Les embrassades chaleureuses avec Jordan Bardella peuvent apparaître comme une passation de flambeau avant l’heure. « Jordan et moi nous travaillons ensemble, nous avons une amitié l’un pour l’autre » affirme la chef de file des députés RN qui prévient ses adversaires : « Nous ne nous découragerons jamais, nous lutterons toujours, nous irons jusqu’à la victoire ».
Contexte :
Ce mardi 7 juillet, l’ancienne présidente du Rassemblement national connaîtra son sort. Tout est prêt. Avec ses avocats et ses conseillers, tous les scénarios ont été passés au crible, de telle sorte qu’à la prononciation du verdict, Marine Le Pen saura si elle est en mesure de se présenter. Le 20h de TF1 a été réservé. Les Français découvriront, le soir même, s’ils pourront glisser une neuvième fois le bulletin Le Pen dans l’urne d’un scrutin présidentiel. Un jour tant attendu qui sonne déjà comme une délivrance au RN. Depuis un an, impossible de structurer véritablement une campagne et un programme tant que la tête de file n’est pas connue.
Analyse :
Le « Phénix » peut-il renaître ?
« Si je ne peux pas être candidate, je serai une militante » lance à Liévin celle qu’on surnomme en interne « la patronne ». Au RN, à l’image de cette dernière, l’esprit est combatif. « Je ne suis pas madame Irma » soupire toutefois un député RN à BV, témoignant de l’incertitude totale qui règne. « Moi je crois toujours que Marine Le Pen pourra être candidate, affirme auprès de BV, Caroline Parmentier, amie proche de celle qui prit la présidence du RN en 2011, les Le Pen ont toujours eu la baraka.»
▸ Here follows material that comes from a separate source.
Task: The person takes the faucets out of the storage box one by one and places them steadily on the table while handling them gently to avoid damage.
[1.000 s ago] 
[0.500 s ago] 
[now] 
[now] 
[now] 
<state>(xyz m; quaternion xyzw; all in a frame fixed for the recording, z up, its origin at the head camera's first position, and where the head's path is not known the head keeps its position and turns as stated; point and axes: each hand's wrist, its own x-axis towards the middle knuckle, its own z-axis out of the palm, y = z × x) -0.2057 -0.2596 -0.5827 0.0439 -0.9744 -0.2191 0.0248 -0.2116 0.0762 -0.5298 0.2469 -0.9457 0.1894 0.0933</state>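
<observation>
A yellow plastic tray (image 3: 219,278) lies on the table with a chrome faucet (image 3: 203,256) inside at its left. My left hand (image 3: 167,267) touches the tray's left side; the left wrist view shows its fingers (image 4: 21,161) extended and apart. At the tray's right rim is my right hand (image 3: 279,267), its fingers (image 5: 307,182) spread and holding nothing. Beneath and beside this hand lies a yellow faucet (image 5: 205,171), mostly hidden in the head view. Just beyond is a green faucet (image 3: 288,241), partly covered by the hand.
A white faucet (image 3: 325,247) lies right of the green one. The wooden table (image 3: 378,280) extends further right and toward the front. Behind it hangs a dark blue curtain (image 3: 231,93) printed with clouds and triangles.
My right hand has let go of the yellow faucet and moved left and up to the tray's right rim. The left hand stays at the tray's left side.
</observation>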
« Colère, stress et espoir ». L’eurodéputé Gilles Pennelle dépeint auprès de BV le sentiment qui règne au sein du parti à la flamme. « Colère parce que c’est les juges qui décident maintenant qui est candidat, c’est un grand pas vers le totalitarisme ; stress car c’est une situation incroyable qu’on n’a jamais vue dans l’histoire politique française, cette décision conditionne toute la campagne électorale à venir ». Mais… face je gagne, pile tu perds. Au Rassemblement national, cette tension trouvera deux issues qui pourront lui être favorables. Si Marine Le Pen est, contre toute attente, en mesure de se présenter, alors la fille de Jean-Marie Le Pen renaîtra tel le « Phénix » comme l’a indiqué le député de Marseille Franck Allisio sur Europe 1 ; « elle sera invincible », lance Caroline Parmentier.
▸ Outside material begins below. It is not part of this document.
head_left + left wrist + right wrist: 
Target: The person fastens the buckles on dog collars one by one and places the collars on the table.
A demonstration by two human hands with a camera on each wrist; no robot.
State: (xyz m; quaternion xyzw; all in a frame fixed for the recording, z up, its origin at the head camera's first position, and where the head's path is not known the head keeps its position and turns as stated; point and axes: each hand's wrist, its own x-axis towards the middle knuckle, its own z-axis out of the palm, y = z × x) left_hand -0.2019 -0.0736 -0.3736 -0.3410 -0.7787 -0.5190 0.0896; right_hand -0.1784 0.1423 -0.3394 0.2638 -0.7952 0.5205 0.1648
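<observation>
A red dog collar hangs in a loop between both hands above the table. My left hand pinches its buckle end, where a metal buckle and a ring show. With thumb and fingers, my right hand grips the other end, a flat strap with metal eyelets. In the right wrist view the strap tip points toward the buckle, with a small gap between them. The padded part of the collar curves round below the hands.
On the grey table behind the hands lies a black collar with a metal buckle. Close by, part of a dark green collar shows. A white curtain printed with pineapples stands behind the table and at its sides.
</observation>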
QUE RISQUE-T-IL DE SE PASSER ?
« Nous vivons un moment historique »
Dans la seconde hypothèse où elle devrait être empêchée de concourir, le RN pourrait capitaliser sur deux phénomènes : la grande frustration qui animera militants et sympathisants qui auront à cœur de venger dans les urnes celle qui porte le combat national dans le cœur de millions de Français depuis 15 ans. « On priverait les Français de leur candidat » explique Caroline Parmentier qui croit que le « sentiment cruel d’injustice » sera un moteur puissant dans la campagne.
Ensuite « l’espoir » qu’incarne le président du RN, qui est prêt à remplir sa mission au pied levé. « Même si Marine Le Pen était dans l’incapacité de se présenter, nous avons un excellent candidat qui s’appelle Jordan Bardella » rappelle Gilles Pennelle. Une situation d’autant plus gagnante que « Marine Le Pen fera campagne avec lui », s’enthousiasme Caroline Parmentier.
« Nous vivons un moment historique », commente un parlementaire RN contacté par BV. En cette veille de verdict fatidique, les nerfs sont éprouvés. « C’est dure, que cette journée est longue », glisse l’élu.